§ **Dataset excerpt**
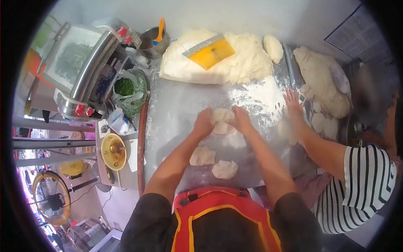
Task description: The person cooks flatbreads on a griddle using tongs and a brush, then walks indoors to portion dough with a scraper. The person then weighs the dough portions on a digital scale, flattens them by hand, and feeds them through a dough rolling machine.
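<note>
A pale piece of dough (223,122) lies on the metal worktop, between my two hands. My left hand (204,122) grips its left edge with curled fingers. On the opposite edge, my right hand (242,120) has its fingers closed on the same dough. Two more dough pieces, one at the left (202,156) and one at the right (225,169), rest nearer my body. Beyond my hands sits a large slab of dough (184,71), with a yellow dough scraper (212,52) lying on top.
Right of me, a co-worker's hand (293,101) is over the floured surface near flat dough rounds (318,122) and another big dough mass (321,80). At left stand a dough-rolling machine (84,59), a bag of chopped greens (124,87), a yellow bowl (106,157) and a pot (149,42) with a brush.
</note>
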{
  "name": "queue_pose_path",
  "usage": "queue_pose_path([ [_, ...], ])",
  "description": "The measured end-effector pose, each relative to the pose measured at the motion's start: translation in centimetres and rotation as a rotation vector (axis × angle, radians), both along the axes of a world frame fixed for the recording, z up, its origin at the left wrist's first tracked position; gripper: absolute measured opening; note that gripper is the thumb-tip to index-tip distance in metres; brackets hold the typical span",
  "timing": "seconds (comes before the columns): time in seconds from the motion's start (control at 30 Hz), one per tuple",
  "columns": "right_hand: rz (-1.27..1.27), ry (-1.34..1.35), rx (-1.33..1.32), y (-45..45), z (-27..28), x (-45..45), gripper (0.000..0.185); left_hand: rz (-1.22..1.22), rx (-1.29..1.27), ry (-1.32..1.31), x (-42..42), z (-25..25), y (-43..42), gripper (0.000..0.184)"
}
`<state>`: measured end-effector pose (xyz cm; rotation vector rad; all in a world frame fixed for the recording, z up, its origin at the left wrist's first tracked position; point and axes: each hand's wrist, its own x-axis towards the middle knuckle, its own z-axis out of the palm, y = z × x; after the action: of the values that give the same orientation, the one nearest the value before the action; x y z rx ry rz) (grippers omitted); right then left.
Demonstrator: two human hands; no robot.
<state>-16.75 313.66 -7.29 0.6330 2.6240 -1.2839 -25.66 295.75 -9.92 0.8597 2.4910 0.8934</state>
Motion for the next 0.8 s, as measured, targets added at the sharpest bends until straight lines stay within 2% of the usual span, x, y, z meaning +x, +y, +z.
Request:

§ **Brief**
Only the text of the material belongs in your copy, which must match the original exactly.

§ **Exercise solution**
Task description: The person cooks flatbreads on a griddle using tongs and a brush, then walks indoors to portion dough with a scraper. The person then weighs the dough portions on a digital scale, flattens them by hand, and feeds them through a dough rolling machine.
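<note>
A pale piece of dough (223,122) lies on the metal worktop, between my two hands. My left hand (204,122) grips its left edge with curled fingers. On the opposite edge, my right hand (242,120) has its fingers closed on the same dough. Two more dough pieces, one at the left (202,156) and one at the right (225,169), rest nearer my body. Beyond my hands sits a large slab of dough (184,71), with a yellow dough scraper (212,52) lying on top.
Right of me, a co-worker's hand (293,101) is over the floured surface near flat dough rounds (318,122) and another big dough mass (321,80). At left stand a dough-rolling machine (84,59), a bag of chopped greens (124,87), a yellow bowl (106,157) and a pot (149,42) with a brush.
</note>
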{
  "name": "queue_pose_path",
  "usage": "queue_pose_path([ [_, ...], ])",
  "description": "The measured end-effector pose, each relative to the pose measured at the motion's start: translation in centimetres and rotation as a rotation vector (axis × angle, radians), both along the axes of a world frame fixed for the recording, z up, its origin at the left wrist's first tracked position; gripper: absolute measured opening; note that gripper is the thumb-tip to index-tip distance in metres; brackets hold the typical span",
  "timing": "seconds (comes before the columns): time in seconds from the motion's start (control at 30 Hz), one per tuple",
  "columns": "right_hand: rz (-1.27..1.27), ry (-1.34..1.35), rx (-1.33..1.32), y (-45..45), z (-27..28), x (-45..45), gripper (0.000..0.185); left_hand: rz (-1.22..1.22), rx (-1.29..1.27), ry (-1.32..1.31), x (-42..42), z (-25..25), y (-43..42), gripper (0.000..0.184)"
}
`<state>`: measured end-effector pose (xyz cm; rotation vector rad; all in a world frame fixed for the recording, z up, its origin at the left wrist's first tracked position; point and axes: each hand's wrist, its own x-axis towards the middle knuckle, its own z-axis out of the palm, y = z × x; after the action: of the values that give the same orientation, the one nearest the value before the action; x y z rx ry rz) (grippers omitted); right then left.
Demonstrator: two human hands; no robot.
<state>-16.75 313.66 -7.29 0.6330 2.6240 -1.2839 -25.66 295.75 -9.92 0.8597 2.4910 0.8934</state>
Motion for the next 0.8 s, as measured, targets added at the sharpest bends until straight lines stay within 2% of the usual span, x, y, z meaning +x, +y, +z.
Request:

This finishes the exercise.